Lo estudiamos con el auge de eso que llamaban posmodernidad allá por los ‘90. Sí, ese concepto tan remanido de “la muerte de los grandes relatos”, el caput de las ideologías, el chau pichu a la cortina de hierro. El boom del individualismo, sobre el ocaso de las utopías.

Los partidarios de Bolsonaro tuvieron que dejar el acampe. Foto: Télam
Los partidarios de Bolsonaro tuvieron que dejar el acampe. Foto: Télam

Pero el problema que persiste hoy es que tampoco parecen existir “verdades” consensuadas, por llamarlas de alguna manera. Se pone ahora en crisis también ese contrato social de que “nos ponemos de acuerdo en esto y aquello” y vivimos sabiendo que la tierra es redonda, que la democracia es la mejor de las políticas posibles, y que si bien ya no imperan las utopías, se puede pensar en un mundo más igualitario. Esta idea que sobrevivió a la posmodernidad, parece también morir en la pos posmodernidad. Hoy todo es relativo.

Es más importante lo que siento o creo, a lo que “es”. Pasión por sobre pensamiento.

Es esclarecedora la entrevista que El País de España le hace al filósofo José Antonio Marina (español, 83 años). Ahí este buen hombre suelta en voz baja:

“Tenemos una vida política excesivamente emocional, que genera una polarización muy grande. (...) Y fácilmente volvemos a lo ancestral. Los centros emocionales están muy profundos en el cerebro y cambian muy lentamente. En cambio, los centros cognitivos están en la corteza y lo hacen muy rápidamente. Por eso, podemos cambiar muy rápido de ideas y no de emociones, y las más viejas pulsan por salir. Por eso, las guerras funcionan siempre igual: quiero destrozarte, sufro y quiero vengarme. Son emociones viejísimas que emergen en el momento en que el control cognitivo desaparece”.

Facebook, YouTube, Twitter: un algoritmo que nos “arruina” como sociedad

La emoción le gana a la verdad. El subjetivismo imperante le gana a la verdad. Las redes sociales le ganan a la verdad. La mayoría no acude a Facebook, YouTube, Twitter, etc., para aprender algo nuevo o para cotejar; sólo para a buscar gente que opine igual. Y claro que la encuentra.

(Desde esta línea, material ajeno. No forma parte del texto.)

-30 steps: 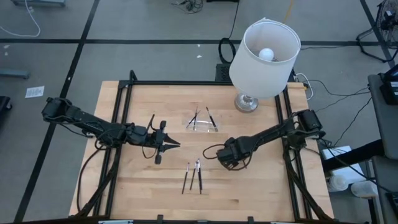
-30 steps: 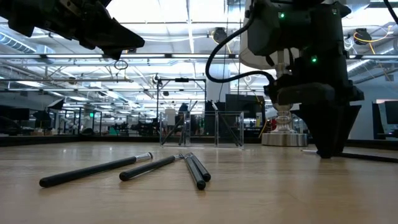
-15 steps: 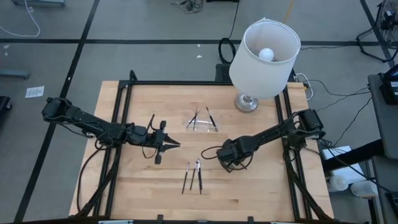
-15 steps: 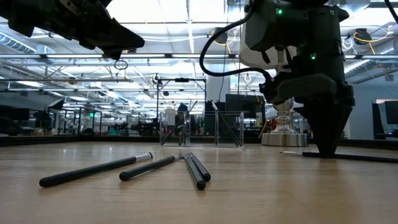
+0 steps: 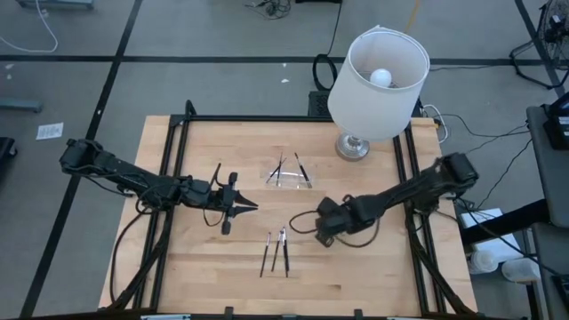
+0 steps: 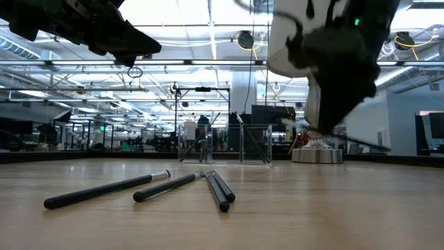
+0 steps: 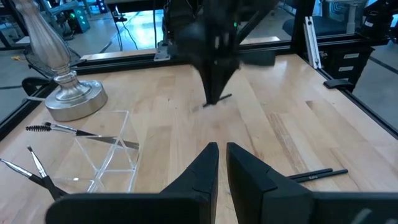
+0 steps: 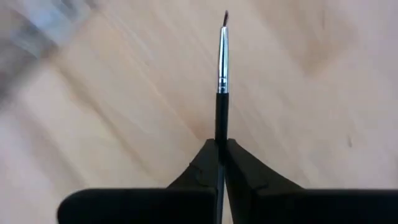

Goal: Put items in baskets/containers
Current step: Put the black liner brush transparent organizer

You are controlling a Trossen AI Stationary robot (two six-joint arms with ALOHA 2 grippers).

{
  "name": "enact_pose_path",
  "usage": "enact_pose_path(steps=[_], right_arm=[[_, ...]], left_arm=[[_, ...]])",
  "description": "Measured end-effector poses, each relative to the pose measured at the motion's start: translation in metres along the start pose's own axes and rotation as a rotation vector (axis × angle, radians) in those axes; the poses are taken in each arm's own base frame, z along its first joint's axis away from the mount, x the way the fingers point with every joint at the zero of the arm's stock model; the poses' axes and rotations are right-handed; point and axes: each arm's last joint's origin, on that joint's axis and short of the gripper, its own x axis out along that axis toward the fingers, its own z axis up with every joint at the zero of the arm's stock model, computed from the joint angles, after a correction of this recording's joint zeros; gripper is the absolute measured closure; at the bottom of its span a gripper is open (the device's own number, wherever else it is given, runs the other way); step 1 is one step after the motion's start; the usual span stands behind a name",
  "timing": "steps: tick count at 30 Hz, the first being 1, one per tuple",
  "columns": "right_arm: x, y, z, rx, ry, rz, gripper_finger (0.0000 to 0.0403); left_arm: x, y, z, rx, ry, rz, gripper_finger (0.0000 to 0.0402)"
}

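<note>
Black and slim, a brush (image 8: 222, 68) sat clamped in the right gripper (image 5: 322, 233) above the wooden bench (image 5: 356, 276), near three loose brushes (image 5: 275, 251). The clear tray (image 5: 291, 177), holding more brushes, stood well apart toward the lamp (image 5: 377, 84). The left gripper (image 5: 242, 205) hovered mid-bench, fingers nearly together, empty.

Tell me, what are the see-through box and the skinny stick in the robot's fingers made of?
The small clear tray looks like hard transparent plastic, since its edges glint and the wood shows through it. The thin dark brush pinched in the right gripper seems to have a glossy black handle, plastic or painted wood, with a shiny silvery band that is probably metal.
</note>
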Motion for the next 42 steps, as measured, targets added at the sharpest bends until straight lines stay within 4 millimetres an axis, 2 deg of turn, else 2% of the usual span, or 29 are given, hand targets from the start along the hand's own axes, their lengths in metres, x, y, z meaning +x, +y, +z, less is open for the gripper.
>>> enact_pose_path(steps=[4,7,13,16,21,25,28,31,36,38,42], right_arm=[[-0.018,0.006,-0.001,-0.034,-0.154,0.043,0.0402],[-0.036,0.016,0.004,-0.073,-0.362,0.101,0.0402],[-0.057,0.042,0.025,-0.261,-0.708,0.236,0.0402],[-0.063,0.045,0.037,-0.342,-0.857,0.259,0.0402],[-0.051,0.028,0.054,-0.403,-1.056,0.282,0.0403],[-0.028,0.001,0.060,-0.346,-1.190,0.362,0.0403],[-0.011,-0.013,0.066,-0.298,-1.248,0.362,0.0403],[-0.004,-0.012,0.085,-0.299,-1.292,0.377,0.0403],[0.022,-0.011,0.121,-0.294,-1.259,0.266,0.0403],[0.023,-0.011,0.136,-0.258,-1.264,0.251,0.0403],[0.038,-0.013,0.154,-0.189,-1.221,0.141,0.0403]], left_arm=[[0.000,0.000,0.000,-0.002,0.000,0.000,0.0360],[0.000,0.000,0.000,-0.002,0.000,0.000,0.0360],[0.000,0.000,-0.002,0.038,0.018,-0.001,0.0360],[-0.001,0.000,-0.002,0.054,0.026,-0.002,0.0360],[-0.011,0.000,0.002,0.050,0.018,-0.035,0.0360],[-0.023,-0.005,0.006,0.085,0.016,-0.165,0.0360],[-0.030,-0.008,0.008,0.103,0.005,-0.199,0.0360],[-0.033,-0.009,0.010,0.108,-0.004,-0.208,0.0360],[-0.034,-0.009,0.010,0.108,-0.005,-0.208,0.0360],[-0.034,-0.009,0.010,0.107,-0.004,-0.208,0.0360],[-0.034,-0.009,0.009,0.108,-0.001,-0.208,0.0360]])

The Washington Post recibió el premio Pulitzer por la cobertura del asalto al Capitolio. (Foto / AP)
The Washington Post recibió el premio Pulitzer por la cobertura del asalto al Capitolio. (Foto / AP)

En Estados Unidos, Trump, tras perder ante Biden, hizo de la fake news un festival, que -tras irradiarse por las redes sociales- terminó con el Capitolio tomado por personajes que parecían salidos de una convención de comics. Ellos siguen creyendo que fueron víctimas de fraude, producto de una conspiración universal. Y otro tanto sucedió con Bolsonaro y sus seguidores, en la “toma” de Brasilia. Como cortados por la misma tijera. La tijera de la posverdad.

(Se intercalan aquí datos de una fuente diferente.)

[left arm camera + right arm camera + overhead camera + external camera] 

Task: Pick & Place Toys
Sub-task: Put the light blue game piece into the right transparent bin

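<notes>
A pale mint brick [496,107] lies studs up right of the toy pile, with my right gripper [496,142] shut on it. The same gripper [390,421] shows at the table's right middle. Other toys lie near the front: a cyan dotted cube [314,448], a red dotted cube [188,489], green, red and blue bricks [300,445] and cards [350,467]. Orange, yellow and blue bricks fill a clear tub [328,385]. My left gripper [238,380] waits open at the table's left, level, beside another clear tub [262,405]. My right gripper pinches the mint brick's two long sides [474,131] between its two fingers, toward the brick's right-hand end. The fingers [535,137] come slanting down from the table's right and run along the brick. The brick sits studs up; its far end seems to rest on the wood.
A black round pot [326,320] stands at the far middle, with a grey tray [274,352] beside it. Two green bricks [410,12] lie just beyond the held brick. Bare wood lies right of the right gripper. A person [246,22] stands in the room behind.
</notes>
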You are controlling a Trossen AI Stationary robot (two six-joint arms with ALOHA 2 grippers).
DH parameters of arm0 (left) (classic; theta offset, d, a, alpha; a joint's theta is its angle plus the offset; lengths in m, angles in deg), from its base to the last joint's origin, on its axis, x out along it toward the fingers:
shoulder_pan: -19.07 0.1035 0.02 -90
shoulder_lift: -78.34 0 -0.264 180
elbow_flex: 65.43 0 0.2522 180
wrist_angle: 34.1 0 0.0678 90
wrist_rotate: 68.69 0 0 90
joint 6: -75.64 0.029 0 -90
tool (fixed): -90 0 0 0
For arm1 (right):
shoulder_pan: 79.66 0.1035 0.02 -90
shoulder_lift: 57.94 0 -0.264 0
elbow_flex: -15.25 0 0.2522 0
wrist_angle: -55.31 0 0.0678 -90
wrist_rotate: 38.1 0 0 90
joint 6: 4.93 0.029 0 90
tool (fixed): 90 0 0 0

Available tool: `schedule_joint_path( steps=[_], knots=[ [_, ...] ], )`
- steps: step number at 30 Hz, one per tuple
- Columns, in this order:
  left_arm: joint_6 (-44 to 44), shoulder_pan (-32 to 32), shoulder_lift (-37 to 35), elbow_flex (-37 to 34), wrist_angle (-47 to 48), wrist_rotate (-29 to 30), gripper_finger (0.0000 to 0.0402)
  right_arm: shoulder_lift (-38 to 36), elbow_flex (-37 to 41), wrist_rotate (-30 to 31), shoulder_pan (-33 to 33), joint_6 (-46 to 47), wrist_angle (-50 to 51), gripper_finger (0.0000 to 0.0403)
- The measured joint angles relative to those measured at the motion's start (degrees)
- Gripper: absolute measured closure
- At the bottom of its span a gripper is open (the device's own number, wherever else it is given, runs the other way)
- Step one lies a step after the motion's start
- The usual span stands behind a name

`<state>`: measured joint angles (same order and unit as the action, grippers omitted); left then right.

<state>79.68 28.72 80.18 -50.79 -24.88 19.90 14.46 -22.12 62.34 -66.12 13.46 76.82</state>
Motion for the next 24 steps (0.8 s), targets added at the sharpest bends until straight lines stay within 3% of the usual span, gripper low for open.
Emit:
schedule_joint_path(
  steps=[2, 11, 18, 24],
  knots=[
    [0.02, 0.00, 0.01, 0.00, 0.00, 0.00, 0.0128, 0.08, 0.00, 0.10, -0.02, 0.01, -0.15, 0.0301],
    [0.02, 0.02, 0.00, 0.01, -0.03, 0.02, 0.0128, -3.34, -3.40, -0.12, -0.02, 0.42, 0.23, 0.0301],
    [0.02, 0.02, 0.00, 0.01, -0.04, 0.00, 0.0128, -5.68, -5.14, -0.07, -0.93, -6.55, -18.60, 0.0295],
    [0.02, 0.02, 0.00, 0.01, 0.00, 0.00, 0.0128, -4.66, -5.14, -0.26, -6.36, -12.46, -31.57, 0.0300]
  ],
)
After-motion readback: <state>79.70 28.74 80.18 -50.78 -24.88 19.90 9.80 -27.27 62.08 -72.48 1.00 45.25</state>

Como se ve, la grieta no es un invento argentino. Así explica la polarización el pensador ibérico, ante la pregunta de la periodista Berna González Harbour:

“¿Por qué estamos tan polarizados? Por la misma razón por la que ha aumentado la importancia de la identidad. Una de las emociones más ancestrales de la humanidad es la pertenencia al grupo. En un mundo globalizado eso empieza a perderse, lo que genera miedo y la gente quiere volver a sentirse identificada con su grupo. Una de las formas que tiene un grupo de cohesionarse es oponerse a otro”, dice Marina.

Es decir, “me importa un joraca lo previamente establecido en la sociedad”. Las instituciones o la república. Solo creeré en lo que mi grupo, mi tribu, se repite a sí mismo como si fuera un mantra.

La grietas crecen al ritmo de la posverdad

En líneas generales, en la “era de la posverdad” es más importante lo que yo creo que lo que realmente sucede. Y es una factura (y una fractura) que hay que pasarle enterita a las redes sociales. Se han formado burbujas de gente que sólo charlan entre sí (los k con los k, los anti k con los anti k, los fundamentalistas con los fundamentalistas, por ejemplo), que se “ceban” entre sí, y que no están dispuestos a que su discurso pétreo muestre alguna porosidad.

Facebook te junta solo con gente que dice cosas que “te gustan”, que te alejen de los “miedos” al calor de una “tribu”, y donde impera solo la emoción. Allí nacen nuestros problemas modernos. O mejor dicho, pos posmodernos.

No nos queda otra. Estamos obligados a evolucionar para, de la mano de las verdades fundacionales pactadas (la principal, la democracia), entrar en una nueva era. La era de escuchar al otro.